Soy el primero y eso me incomoda. Parece que tuviera ganas de estar aquí, cuando en realidad lo que quiero es marcharme cuanto antes. No entiendo por qué la gente no es puntual. Si lo fueran, las cosas no se alargarían tanto, y alargar este momento es como retirar una tirita despacio, arrancando los pelos del brazo uno por uno, con una especie de dolor chirriante y denteroso. Eso es lo que siento ahora mismo.
Por la mañana, en el almuerzo, he conocido a la dueña de esa coleta tan excepcionalmente equilibrada. Con un balanceo ágil y estudiado, como un salto de pértiga perfecto y elástico. Es la sustituta de María Ángeles. Me parece que he actuado bien, he sido educado y atento. ¡Incluso le he hecho un cumplido! Esa rectitud de su coleta lo merecía. Cada vez se me da mejor esto de relacionarme, mi madre estaría orgullosa.
Comienza a entrar la gente, mucha gente. Sonríen. Y yo esbozo una especie de contracción bucal, como si fuera el reflejo de un espejo. Cuando te observas en el espejo, quien está al otro lado imita tus gestos, pero no los siente. Así me veo yo. Como una ilusión óptica de las emociones.

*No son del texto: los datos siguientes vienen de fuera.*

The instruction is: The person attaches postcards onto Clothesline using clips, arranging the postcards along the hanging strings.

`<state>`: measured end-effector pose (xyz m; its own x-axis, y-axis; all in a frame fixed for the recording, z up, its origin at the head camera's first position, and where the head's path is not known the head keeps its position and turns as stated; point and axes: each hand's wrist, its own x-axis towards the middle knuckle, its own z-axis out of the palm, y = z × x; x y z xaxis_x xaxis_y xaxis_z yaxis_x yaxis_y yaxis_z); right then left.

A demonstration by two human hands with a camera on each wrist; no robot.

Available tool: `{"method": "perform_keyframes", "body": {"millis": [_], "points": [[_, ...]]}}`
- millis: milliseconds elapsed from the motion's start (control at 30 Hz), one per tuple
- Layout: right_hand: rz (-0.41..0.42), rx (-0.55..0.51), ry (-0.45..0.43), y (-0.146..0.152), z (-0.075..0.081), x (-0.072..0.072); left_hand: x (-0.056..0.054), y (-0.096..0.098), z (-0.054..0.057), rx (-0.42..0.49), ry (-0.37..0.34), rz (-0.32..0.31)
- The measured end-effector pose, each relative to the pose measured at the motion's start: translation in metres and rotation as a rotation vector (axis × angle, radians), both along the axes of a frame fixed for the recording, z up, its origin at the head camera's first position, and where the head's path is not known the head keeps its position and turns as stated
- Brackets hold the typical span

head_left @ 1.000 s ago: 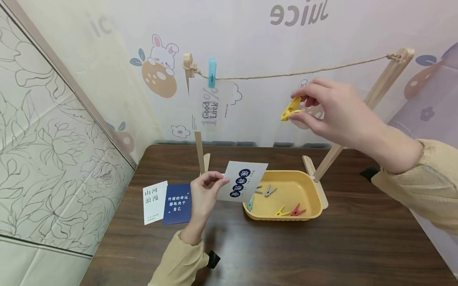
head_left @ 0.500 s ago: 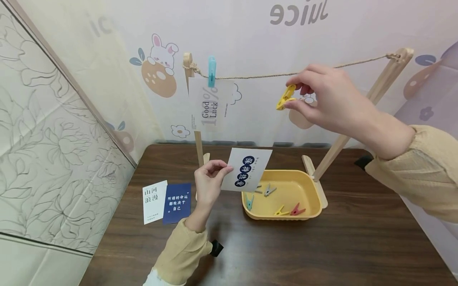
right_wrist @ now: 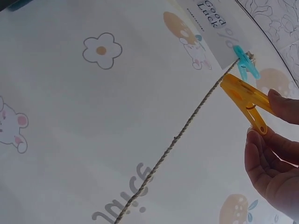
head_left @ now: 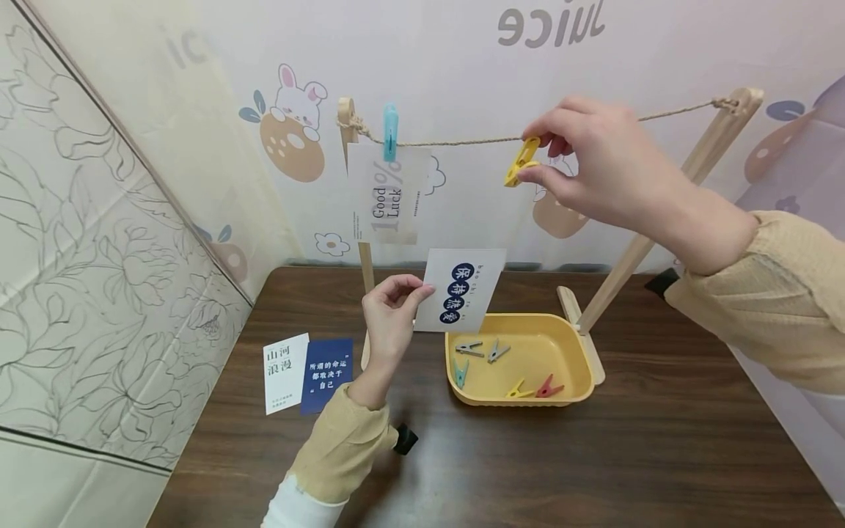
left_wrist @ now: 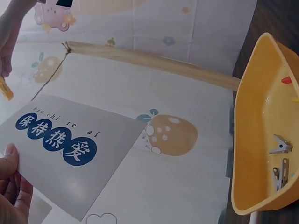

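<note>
My left hand pinches a white card with dark blue circles by its left edge, below the rope. In the left wrist view the card is tilted, with thumb and fingers at one edge. My right hand pinches a yellow clothespin by its handle ends, close to the twine rope. In the right wrist view the clothespin has its tip near the rope. A light blue clothespin fastens a "Good Luck" card to the rope's left end.
The rope runs between two wooden posts. A yellow basin on the brown table contains several clothespins. A white card and a dark blue card lie on the table at left. Behind stands a printed backdrop.
My left hand has raised the white card and moved slightly right, uncovering more of the basin. My right hand has carried the yellow clothespin up and left, towards the rope.
</note>
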<state>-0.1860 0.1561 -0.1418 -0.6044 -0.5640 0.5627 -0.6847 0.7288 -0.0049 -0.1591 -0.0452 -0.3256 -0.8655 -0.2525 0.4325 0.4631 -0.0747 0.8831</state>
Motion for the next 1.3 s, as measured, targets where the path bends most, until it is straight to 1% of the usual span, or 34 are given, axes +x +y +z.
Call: {"method": "perform_keyframes", "body": {"millis": [133,300,533,667,767,800,900,1067,1167,1300], "points": [[0.004,-0.007,-0.004,-0.003,0.002,-0.002,-0.004,0.002,0.005,0.014,0.028,-0.007],[0.014,-0.02,0.0,-0.006,0.005,-0.005,-0.007,0.004,0.011,0.019,0.023,0.001],[0.01,-0.034,-0.016,-0.01,0.011,-0.009,-0.01,0.007,0.017,-0.034,-0.005,0.07],[0.012,-0.037,-0.022,-0.011,0.013,-0.011,-0.021,0.006,0.009,-0.054,-0.015,0.098],[0.009,-0.036,-0.031,-0.012,0.015,-0.014,-0.029,0.006,0.003,-0.046,-0.019,0.107],[0.007,-0.037,-0.034,-0.013,0.015,-0.014,-0.03,0.007,0.003,-0.044,-0.019,0.111],[-0.004,-0.038,-0.043,-0.014,0.016,-0.016,-0.034,0.008,0.003,-0.022,0.004,0.098],[-0.025,-0.048,-0.053,-0.016,0.019,-0.02,-0.039,0.011,0.007,0.022,0.057,0.068],[-0.028,-0.052,-0.049,-0.017,0.021,-0.024,-0.043,0.013,0.009,0.038,0.066,0.066],[-0.039,-0.052,-0.055,-0.018,0.022,-0.027,-0.046,0.015,0.011,0.038,0.059,0.067]]}}
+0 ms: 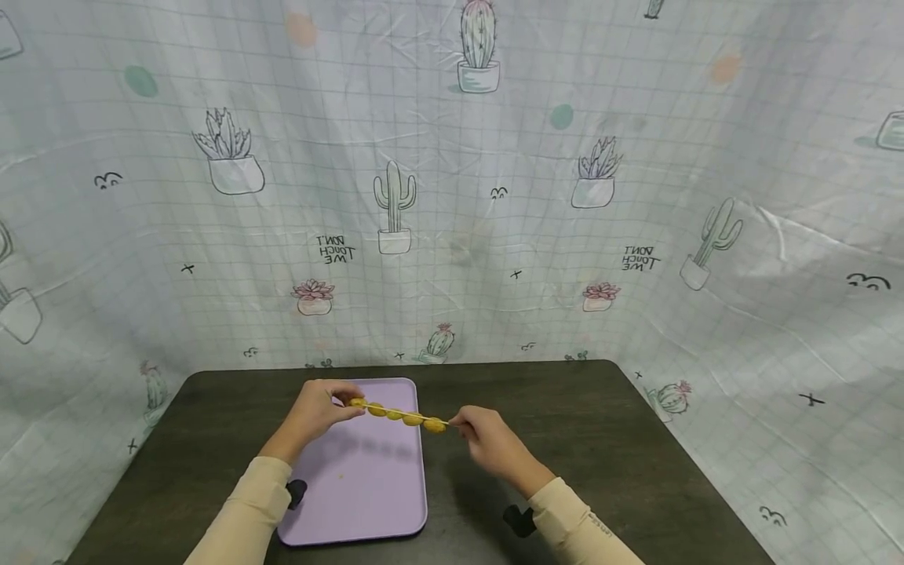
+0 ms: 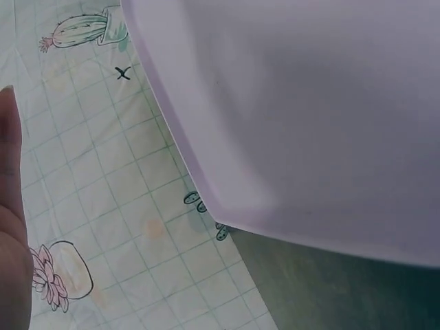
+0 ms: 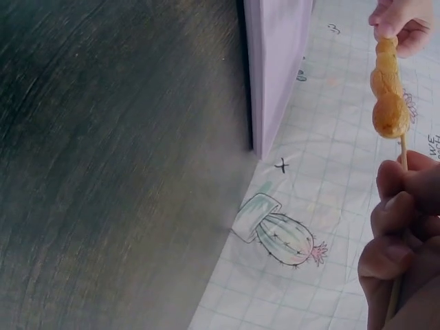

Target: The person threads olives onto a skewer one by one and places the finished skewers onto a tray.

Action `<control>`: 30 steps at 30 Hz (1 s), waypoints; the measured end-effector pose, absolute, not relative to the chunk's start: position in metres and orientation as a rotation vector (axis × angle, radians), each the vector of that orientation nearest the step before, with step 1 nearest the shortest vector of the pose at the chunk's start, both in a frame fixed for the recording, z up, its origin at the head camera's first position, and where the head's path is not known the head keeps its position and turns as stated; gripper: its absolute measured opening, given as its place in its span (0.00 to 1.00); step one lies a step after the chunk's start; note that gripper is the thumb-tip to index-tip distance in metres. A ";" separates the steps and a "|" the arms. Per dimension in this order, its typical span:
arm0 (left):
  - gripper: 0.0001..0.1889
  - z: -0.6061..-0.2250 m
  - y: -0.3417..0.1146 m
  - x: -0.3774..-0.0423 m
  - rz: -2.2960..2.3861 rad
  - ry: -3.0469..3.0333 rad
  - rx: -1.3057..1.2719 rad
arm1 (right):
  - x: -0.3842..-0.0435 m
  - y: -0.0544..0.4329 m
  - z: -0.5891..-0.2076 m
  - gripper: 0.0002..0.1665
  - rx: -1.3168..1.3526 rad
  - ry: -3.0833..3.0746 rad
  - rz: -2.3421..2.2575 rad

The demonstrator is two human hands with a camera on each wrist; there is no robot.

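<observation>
A skewer [image 1: 394, 414] of several golden-yellow round balls is held in the air, slanting slightly down to the right. My right hand [image 1: 493, 446] grips the bare stick end, with curled fingers around the thin stick [image 3: 403, 152] in the right wrist view. At the other end, my left hand [image 1: 316, 412] pinches the last ball between thumb and fingers. Beneath the skewer lies a light purple tray [image 1: 363, 502], which catches its shadow. The left wrist view shows only part of the left hand [image 2: 12, 227] at its edge; the skewer is out of that view.
The tray rests on a dark wooden table [image 1: 565, 439], left of its middle. A tiny yellow crumb [image 1: 341, 476] lies on the tray. Behind and around the table hangs a pale curtain [image 1: 452, 235] printed with cacti.
</observation>
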State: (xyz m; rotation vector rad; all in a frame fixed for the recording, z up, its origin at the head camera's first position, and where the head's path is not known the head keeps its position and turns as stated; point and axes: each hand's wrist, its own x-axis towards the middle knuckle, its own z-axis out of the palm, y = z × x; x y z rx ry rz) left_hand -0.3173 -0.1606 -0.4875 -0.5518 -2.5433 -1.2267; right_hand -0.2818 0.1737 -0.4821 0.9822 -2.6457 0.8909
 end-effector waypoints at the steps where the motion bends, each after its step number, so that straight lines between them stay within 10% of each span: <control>1: 0.09 -0.488 -0.161 -0.317 -1.233 -2.544 -0.545 | -0.282 0.174 -0.482 0.15 0.983 -2.649 0.911; 30: 0.10 -0.496 -0.166 -0.316 -1.197 -2.488 -0.713 | -0.279 0.170 -0.477 0.13 1.036 -2.671 0.871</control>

¿Realmente quieren estar aquí? Es lo que sus rostros insinúan, pero puede que sean tan hipócritas como yo. Aunque menuda idiotez sería si todos los presentes estuviésemos queriendo marcharnos de allí y por respeto del uno al otro o por una sensación de obligación social nos quedásemos. Pero a ver quién es el primero que da el paso y se sincera. Ahora sí estoy sonriendo de verdad.
No es que María Ángeles no me agrade. De hecho, acabo de descubrir que esta mujer me ha estado ayudando muchísimo más de lo que pensaba, sus labores cubrían una parte importante del trabajo más tedioso al que me tengo que enfrentar: soportar los lloriqueos de la gente y explicarles las mismas pautas una y otra vez hasta que deciden asimilarlas. Al evitarlos puedo dedicarme a cuestiones más relevantes y ser mejor médico. ¡Olé por María Ángeles! Me alegra haber traído una tortilla y un bizcocho para su despedida. Ahora la valoro más, aunque siga odiando estar aquí en esta pantomima de festejo.
Empieza a entrar demasiada gente, me voy a escapar un segundo y vengo más tarde.
En el silencio de mi despacho me paro a pensar. Tengo que explicarle a la nueva enfermera… ¡Mierda! ¿Cómo se llama? Bueno, ya me enteraré, tengo recursos. El caso es que le tengo que explicar sus labores en la consulta y la actitud que debe mostrar. No sé muy bien qué decirle. No me importa demasiado lo que haga mientras no me interrumpa.